If you can manage a “full lotus” without it hurting you, then go for it. If not, just sit as best you can, legs crossed or splayed open, it doesn’t matter – the main aim is simply to provide a comfortable and stable base from which to align your back gently upright.
The back is the important thing here, and we can achieve something like the right posture if we imagine our heads suspended from a thread attached to our crown and pulling us gently upright, with our back hanging from it. Don’t worry too much about this – just do what feels comfortable. Roughly speaking the right position is somewhere between slouching over and sitting bolt upright.
If you can’t sit on the floor – if you’ve got troublesome joints and struggle to get down, or get back up again, then sit in a chair, but again, pay attention to the posture of your spine and avoid the temptation to lean back into the chair. In his famous book on Microcosmic Meditation, Mantak Chia rejects outright the idea of sitting cross legged on the floor, and heartily recommends using a chair. Confused? Me too.
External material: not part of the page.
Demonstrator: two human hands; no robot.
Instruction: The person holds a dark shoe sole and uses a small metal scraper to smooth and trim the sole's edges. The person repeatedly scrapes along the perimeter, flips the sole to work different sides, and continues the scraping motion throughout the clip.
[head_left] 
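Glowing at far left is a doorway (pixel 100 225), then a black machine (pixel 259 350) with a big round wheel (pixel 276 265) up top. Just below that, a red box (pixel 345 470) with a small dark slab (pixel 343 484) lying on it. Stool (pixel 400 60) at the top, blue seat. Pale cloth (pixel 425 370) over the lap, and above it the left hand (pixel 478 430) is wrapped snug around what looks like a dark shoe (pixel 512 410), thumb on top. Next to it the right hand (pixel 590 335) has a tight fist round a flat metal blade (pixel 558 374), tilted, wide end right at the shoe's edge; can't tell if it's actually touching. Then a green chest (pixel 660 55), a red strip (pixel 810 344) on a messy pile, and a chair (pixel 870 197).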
Don’t worry, just do what you want – we’re not looking to move the earth here.
So, now we’re sitting.
What next?
3) Quelling the restless mind
What’s next is you’ll be interrupted – if not by someone you live with, then by someone you share your head with. It’ll say something like this: “I’m not comfortable. Can we move over a bit?”
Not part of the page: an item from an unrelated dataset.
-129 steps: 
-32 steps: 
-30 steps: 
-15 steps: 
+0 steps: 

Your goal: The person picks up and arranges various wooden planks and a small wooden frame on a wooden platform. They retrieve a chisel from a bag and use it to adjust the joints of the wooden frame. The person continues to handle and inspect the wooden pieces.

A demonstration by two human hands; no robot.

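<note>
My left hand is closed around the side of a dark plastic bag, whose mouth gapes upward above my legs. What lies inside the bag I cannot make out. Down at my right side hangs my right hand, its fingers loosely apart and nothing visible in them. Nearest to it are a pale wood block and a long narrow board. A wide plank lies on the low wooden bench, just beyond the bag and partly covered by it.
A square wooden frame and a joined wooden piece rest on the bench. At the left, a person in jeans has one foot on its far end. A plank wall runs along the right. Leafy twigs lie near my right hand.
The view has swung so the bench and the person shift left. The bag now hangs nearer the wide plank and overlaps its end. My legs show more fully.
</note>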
So, you’re an obliging soul and you move over and sure enough in no time at all the voice comes again: “This is no good either,” it says. “My leg’s killing me.”
You can put up with this for only so long, shuffling about, sitting this way and that, hands resting here, there and everywhere, but then some point you’ve got to say: “Look, we were perfectly comfortable a moment ago. So what’s changed?”
Quietly but firmly, say “NO” to the nagging voice.
This is the first step in letting go.
Settle into position and do not move from that position until your time is up. Really! Relax into it, then freeze. Become an inanimate doll, a living statue. Do not move a muscle. Not even one millimeter.
So, now we’re quietly resolved not to move. What happens next is we encounter the annoying conversationalist.
This is like when you’ve been given an important job and you want to focus on it, but you’re constantly interrupted by others with nothing better to do but tell you about their holidays, or a bit of silly gossip. It’s that child in your mind again – assailing you with a string of thoughts. What do you do? Well, you can’t consciously stop it, no more than you can consciously stop breathing. So, like with the real life gossip, you take a step back, and you only lend half an ear, while remaining quietly focussed on your task. And our task, remember, is nothing more complicated than sitting quietly.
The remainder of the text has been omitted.